**Activity**
Your reply should reproduce each line below exactly and carry none of the pictures.

- - - - - - -

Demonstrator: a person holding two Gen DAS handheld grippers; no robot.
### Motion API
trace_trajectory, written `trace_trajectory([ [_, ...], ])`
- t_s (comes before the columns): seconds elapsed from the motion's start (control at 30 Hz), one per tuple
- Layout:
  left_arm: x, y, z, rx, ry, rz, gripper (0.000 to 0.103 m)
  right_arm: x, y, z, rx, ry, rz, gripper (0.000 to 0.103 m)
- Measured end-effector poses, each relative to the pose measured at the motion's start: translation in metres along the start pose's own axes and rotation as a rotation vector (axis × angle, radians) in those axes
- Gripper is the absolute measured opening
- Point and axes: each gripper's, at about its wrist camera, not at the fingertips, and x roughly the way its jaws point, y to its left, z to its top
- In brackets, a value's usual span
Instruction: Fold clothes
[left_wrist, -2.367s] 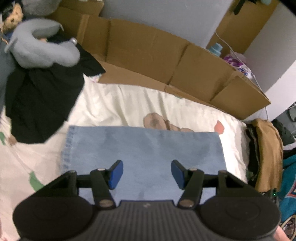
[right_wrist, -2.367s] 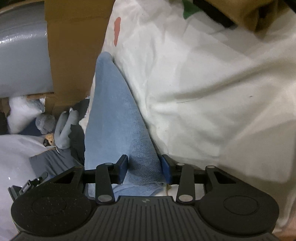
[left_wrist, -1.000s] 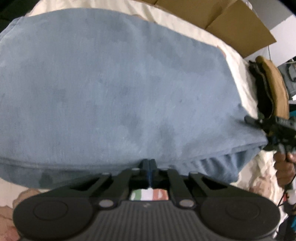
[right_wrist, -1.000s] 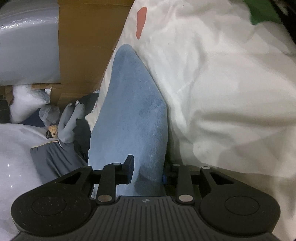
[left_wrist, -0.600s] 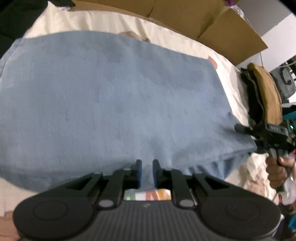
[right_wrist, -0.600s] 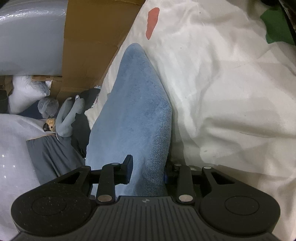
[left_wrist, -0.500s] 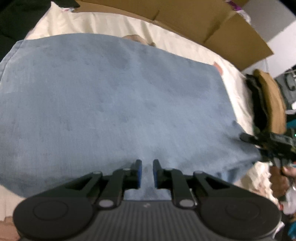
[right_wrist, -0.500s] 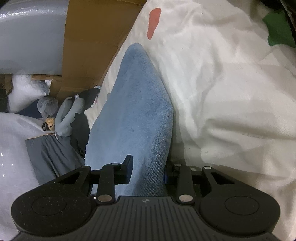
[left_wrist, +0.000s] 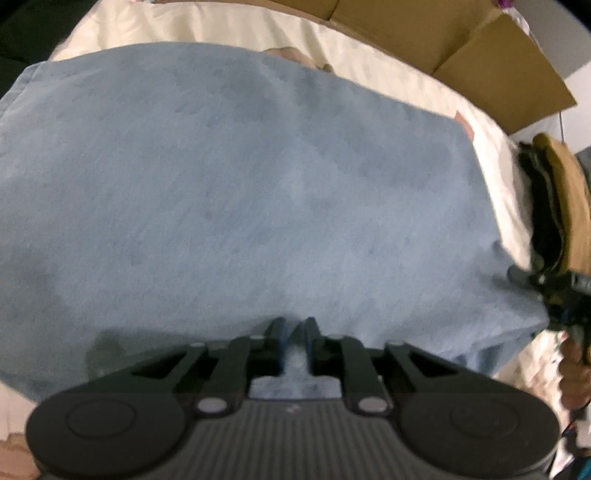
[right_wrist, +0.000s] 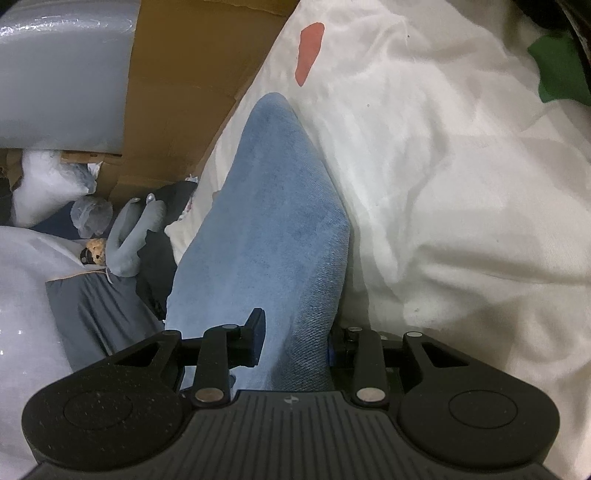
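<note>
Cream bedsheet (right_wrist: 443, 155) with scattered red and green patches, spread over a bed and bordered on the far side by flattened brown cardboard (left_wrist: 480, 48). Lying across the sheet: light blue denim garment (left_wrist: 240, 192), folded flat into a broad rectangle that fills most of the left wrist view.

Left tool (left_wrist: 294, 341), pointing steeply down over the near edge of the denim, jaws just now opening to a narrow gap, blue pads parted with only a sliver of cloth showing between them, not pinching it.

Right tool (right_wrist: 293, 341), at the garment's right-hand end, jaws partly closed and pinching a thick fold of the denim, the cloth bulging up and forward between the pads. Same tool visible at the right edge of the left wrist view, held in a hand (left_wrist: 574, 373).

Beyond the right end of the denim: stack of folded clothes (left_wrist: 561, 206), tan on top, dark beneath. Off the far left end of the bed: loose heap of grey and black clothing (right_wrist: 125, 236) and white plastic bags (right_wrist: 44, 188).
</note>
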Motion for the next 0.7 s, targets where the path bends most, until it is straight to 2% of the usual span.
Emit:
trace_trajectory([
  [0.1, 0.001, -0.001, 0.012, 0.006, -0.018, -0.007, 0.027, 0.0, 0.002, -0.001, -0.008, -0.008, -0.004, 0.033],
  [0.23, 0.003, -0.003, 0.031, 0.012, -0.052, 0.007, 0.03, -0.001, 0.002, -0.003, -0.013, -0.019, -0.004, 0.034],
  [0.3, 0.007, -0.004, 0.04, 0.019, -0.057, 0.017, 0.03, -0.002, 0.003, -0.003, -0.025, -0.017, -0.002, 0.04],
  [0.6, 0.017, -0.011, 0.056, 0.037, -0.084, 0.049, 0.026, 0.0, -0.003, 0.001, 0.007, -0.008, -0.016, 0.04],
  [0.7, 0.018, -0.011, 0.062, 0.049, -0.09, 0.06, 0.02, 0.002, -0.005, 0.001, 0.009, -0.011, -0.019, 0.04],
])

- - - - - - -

**Result below**
Demonstrator: a person holding two Gen DAS handheld grippers; no robot.
### Motion API
trace_trajectory, written `trace_trajectory([ [_, ...], ])`
- t_s (comes before the columns): seconds elapsed from the motion's start (control at 30 Hz), one per tuple
- Layout:
  left_arm: x, y, z, rx, ry, rz, gripper (0.000 to 0.103 m)
  right_arm: x, y, z, rx, ry, rz, gripper (0.000 to 0.103 m)
- Measured end-effector poses, each relative to the pose measured at the motion's start: translation in metres along the start pose's own axes and rotation as a rotation vector (axis × angle, radians) in those axes
- Gripper is the absolute measured opening
- Point and axes: each gripper's, at about its wrist camera, not at the fingertips, and x roughly the way its jaws point, y to its left, z to its top
- In brackets, a value's usual span
Instruction: Fold clothes
[left_wrist, -2.367s] 
[right_wrist, -2.367s] 
[left_wrist, -1.000s] 
[right_wrist, -1.000s] 
[left_wrist, -0.600s] 
[right_wrist, -0.600s] 
[left_wrist, -0.500s] 
[right_wrist, -0.500s] 
[left_wrist, +0.000s] 
[right_wrist, +0.000s] 
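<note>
Cream bedsheet (right_wrist: 443, 155) with scattered red and green patches, spread over a bed and bordered on the far side by flattened brown cardboard (left_wrist: 480, 48). Lying across the sheet: light blue denim garment (left_wrist: 240, 192), folded flat into a broad rectangle that fills most of the left wrist view.

Left tool (left_wrist: 294, 341), pointing steeply down over the near edge of the denim, jaws just now opening to a narrow gap, blue pads parted with only a sliver of cloth showing between them, not pinching it.

Right tool (right_wrist: 293, 341), at the garment's right-hand end, jaws partly closed and pinching a thick fold of the denim, the cloth bulging up and forward between the pads. Same tool visible at the right edge of the left wrist view, held in a hand (left_wrist: 574, 373).

Beyond the right end of the denim: stack of folded clothes (left_wrist: 561, 206), tan on top, dark beneath. Off the far left end of the bed: loose heap of grey and black clothing (right_wrist: 125, 236) and white plastic bags (right_wrist: 44, 188).
</note>
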Motion for the next 0.7 s, targets where the path bends most, until it is straight to 2% of the usual span.
Emit:
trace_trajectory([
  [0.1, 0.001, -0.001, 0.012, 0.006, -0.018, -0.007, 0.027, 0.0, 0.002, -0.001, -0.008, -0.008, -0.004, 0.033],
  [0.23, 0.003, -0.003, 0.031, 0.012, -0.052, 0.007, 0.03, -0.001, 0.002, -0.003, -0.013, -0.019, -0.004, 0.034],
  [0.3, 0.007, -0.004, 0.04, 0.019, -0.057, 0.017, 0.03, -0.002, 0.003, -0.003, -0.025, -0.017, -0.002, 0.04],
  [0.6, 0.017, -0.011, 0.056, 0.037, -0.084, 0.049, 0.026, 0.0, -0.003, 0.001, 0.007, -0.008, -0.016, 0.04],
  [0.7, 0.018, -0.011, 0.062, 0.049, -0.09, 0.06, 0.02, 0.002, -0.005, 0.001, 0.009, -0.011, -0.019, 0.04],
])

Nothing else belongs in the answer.